» **Problem to solve**
Each word in the data below should be copied exactly; the images should not.

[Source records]
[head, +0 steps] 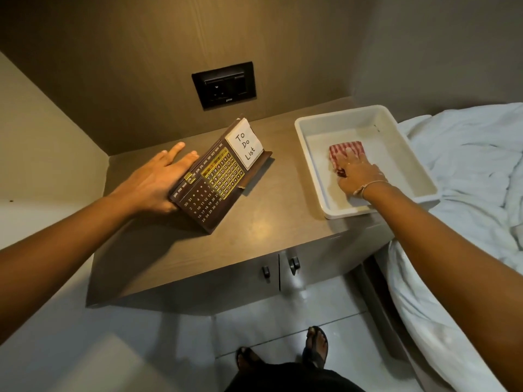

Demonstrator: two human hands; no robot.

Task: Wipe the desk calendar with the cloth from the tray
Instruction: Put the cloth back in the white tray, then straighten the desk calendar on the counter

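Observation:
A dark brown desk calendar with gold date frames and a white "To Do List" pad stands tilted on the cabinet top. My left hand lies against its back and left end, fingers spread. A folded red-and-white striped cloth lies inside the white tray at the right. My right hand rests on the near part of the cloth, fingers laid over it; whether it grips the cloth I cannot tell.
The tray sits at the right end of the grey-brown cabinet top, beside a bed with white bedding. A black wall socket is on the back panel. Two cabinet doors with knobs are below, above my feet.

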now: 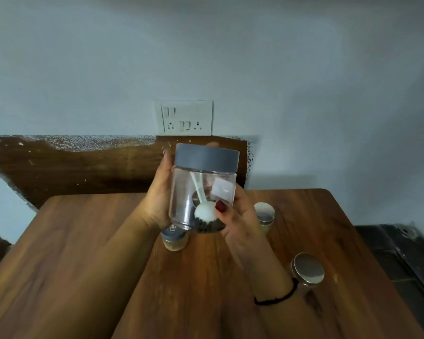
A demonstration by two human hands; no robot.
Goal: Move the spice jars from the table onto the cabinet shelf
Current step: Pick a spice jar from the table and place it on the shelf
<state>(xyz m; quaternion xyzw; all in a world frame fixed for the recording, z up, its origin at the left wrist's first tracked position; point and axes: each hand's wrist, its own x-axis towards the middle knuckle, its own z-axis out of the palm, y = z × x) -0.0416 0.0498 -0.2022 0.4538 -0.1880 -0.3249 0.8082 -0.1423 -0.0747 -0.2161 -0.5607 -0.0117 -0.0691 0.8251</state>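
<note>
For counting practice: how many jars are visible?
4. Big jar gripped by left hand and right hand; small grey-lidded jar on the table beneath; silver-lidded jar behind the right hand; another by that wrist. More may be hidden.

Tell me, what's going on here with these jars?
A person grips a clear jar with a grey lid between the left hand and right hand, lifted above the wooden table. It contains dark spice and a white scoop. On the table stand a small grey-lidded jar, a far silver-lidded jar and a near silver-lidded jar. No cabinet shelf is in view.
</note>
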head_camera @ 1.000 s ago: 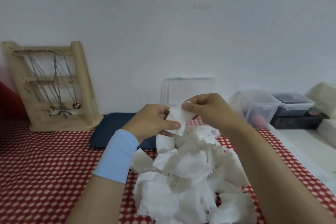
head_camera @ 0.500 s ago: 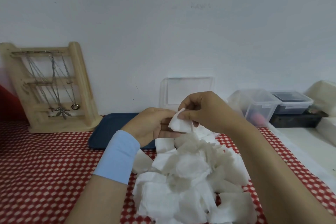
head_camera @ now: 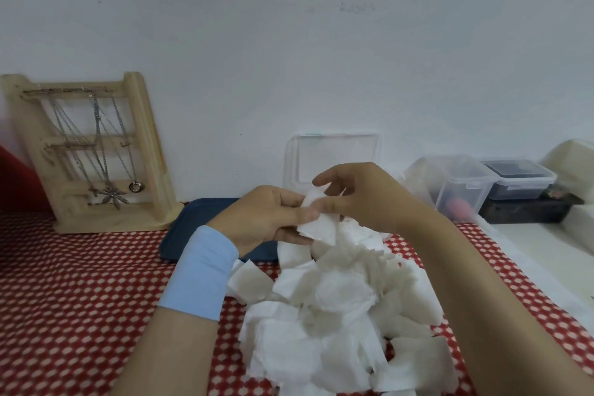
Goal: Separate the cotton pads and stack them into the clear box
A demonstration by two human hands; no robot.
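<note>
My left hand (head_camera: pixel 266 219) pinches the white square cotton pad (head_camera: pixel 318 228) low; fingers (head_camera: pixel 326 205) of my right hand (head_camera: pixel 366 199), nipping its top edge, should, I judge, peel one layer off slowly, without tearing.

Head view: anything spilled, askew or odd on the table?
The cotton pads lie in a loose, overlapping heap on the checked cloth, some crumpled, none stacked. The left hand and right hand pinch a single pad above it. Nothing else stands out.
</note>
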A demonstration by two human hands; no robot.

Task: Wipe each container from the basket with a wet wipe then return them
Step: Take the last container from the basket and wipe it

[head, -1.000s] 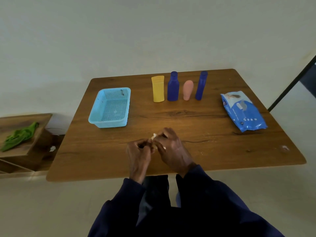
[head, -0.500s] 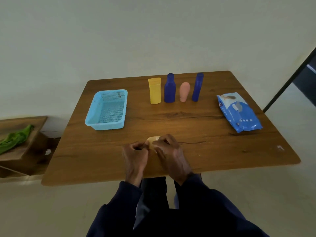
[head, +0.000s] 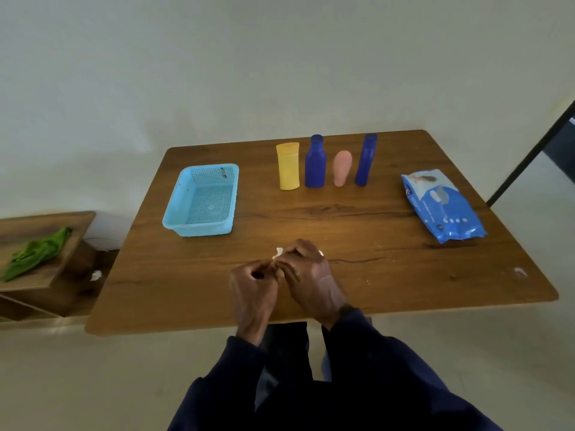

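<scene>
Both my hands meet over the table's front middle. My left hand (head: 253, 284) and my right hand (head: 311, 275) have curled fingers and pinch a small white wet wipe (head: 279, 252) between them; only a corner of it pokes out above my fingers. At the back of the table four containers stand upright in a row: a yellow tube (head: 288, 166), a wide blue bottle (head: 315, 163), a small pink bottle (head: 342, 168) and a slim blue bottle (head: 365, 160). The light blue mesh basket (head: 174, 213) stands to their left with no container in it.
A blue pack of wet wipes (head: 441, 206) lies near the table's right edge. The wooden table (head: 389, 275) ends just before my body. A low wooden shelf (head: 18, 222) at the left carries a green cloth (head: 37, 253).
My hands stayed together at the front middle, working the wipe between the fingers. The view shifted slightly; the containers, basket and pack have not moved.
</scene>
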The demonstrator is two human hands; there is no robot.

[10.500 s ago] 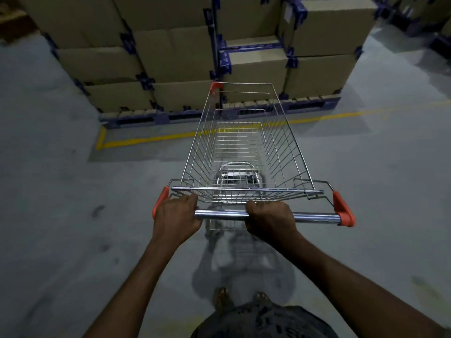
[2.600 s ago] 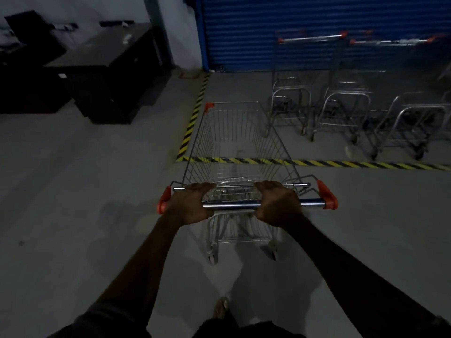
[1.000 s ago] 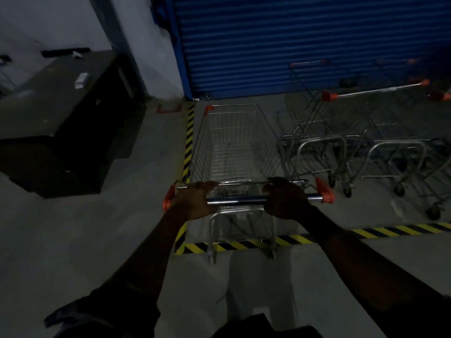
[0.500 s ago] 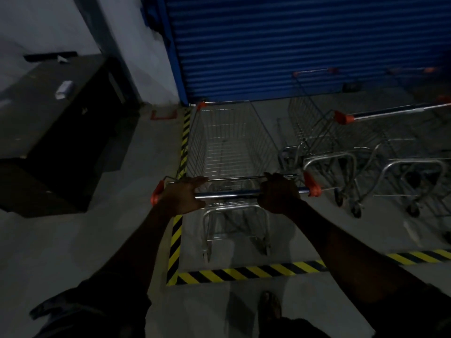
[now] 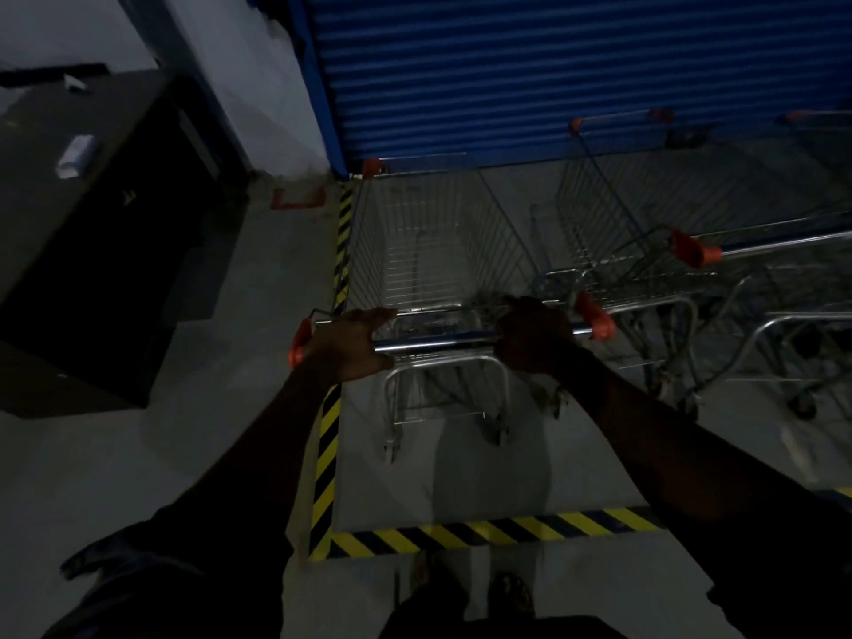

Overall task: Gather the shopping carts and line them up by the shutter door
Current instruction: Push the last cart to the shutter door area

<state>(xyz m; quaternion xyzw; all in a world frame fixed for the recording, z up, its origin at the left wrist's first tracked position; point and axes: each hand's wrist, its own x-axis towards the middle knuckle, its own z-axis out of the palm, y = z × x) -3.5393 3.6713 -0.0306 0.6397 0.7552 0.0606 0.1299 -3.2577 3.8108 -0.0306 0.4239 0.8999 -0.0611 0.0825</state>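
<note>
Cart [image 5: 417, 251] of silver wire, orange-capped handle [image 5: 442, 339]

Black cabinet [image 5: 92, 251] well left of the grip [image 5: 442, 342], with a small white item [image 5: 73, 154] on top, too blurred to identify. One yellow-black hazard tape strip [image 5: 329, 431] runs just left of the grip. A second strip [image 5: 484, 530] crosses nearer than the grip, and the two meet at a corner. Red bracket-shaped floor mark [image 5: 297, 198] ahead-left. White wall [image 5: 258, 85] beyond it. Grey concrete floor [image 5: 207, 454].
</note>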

» **Solution**
[head, +0 steps] 

Demonstrator: two human hands; no robot.

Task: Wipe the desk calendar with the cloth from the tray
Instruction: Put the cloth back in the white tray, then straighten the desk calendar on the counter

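Observation:
A dark brown desk calendar with gold date frames and a white "To Do List" pad stands tilted on the cabinet top. My left hand lies against its back and left end, fingers spread. A folded red-and-white striped cloth lies inside the white tray at the right. My right hand rests on the near part of the cloth, fingers laid over it; whether it grips the cloth I cannot tell.
The tray sits at the right end of the grey-brown cabinet top, beside a bed with white bedding. A black wall socket is on the back panel. Two cabinet doors with knobs are below, above my feet.
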
now: 
A demonstration by two human hands; no robot.
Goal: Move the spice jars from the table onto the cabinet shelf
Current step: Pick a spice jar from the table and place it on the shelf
<state>(xyz m; quaternion xyzw; all in a world frame fixed for the recording, z up, its origin at the left wrist's first tracked position; point and axes: each hand's wrist, its own x-axis towards the middle knuckle, its own z-axis out of the palm, y = z × x) -0.0416 0.0498 -0.2022 0.4538 -0.1880 -0.3249 0.8082 -0.1423 -0.0747 -0.2161 -0.5607 -0.0117 -0.0691 0.8251</state>
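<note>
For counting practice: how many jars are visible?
4. Big jar gripped by left hand and right hand; small grey-lidded jar on the table beneath; silver-lidded jar behind the right hand; another by that wrist. More may be hidden.

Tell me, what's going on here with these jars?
A person grips a clear jar with a grey lid between the left hand and right hand, lifted above the wooden table. It contains dark spice and a white scoop. On the table stand a small grey-lidded jar, a far silver-lidded jar and a near silver-lidded jar. No cabinet shelf is in view.
</note>
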head_camera @ 1.000 s ago: 
head_camera @ 0.500 s ago: 
head_camera @ now: 
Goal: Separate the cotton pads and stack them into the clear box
A demonstration by two human hands; no robot.
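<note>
My left hand (head_camera: pixel 266 219) pinches the white square cotton pad (head_camera: pixel 318 228) low; fingers (head_camera: pixel 326 205) of my right hand (head_camera: pixel 366 199), nipping its top edge, should, I judge, peel one layer off slowly, without tearing.

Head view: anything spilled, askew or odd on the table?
The cotton pads lie in a loose, overlapping heap on the checked cloth, some crumpled, none stacked. The left hand and right hand pinch a single pad above it. Nothing else stands out.
</note>
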A demonstration by two human hands; no robot.

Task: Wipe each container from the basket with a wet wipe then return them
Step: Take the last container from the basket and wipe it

[head, -1.000s] 
[head, -0.500s] 
[head, +0.000s] 

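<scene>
Both my hands meet over the table's front middle. My left hand (head: 253, 284) and my right hand (head: 311, 275) have curled fingers and pinch a small white wet wipe (head: 279, 252) between them; only a corner of it pokes out above my fingers. At the back of the table four containers stand upright in a row: a yellow tube (head: 288, 166), a wide blue bottle (head: 315, 163), a small pink bottle (head: 342, 168) and a slim blue bottle (head: 365, 160). The light blue mesh basket (head: 174, 213) stands to their left with no container in it.
A blue pack of wet wipes (head: 441, 206) lies near the table's right edge. The wooden table (head: 389, 275) ends just before my body. A low wooden shelf (head: 18, 222) at the left carries a green cloth (head: 37, 253).
My hands stayed together at the front middle, working the wipe between the fingers. The view shifted slightly; the containers, basket and pack have not moved.
</scene>
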The demonstrator is two human hands; there is no robot.

[10.500 s ago] 
[2.600 s ago] 
[1.000 s ago] 
[0.500 s ago] 
[now] 

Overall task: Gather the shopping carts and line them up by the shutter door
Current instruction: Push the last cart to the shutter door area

<state>(xyz m; quaternion xyzw; all in a world frame fixed for the recording, z up, its origin at the left wrist's first tracked position; point and axes: each hand's wrist, its own x-axis towards the middle knuckle, its own z-axis out of the palm, y = z × x) -3.5393 3.6713 -0.0306 0.6397 0.7552 0.0606 0.1299 -3.2577 3.8108 -0.0306 0.4239 0.8999 -0.0611 0.0825</state>
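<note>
Cart [image 5: 417, 251] of silver wire, orange-capped handle [image 5: 442, 339]

Black cabinet [image 5: 92, 251] well left of the grip [image 5: 442, 342], with a small white item [image 5: 73, 154] on top, too blurred to identify. One yellow-black hazard tape strip [image 5: 329, 431] runs just left of the grip. A second strip [image 5: 484, 530] crosses nearer than the grip, and the two meet at a corner. Red bracket-shaped floor mark [image 5: 297, 198] ahead-left. White wall [image 5: 258, 85] beyond it. Grey concrete floor [image 5: 207, 454].
</note>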

There is no more output to give.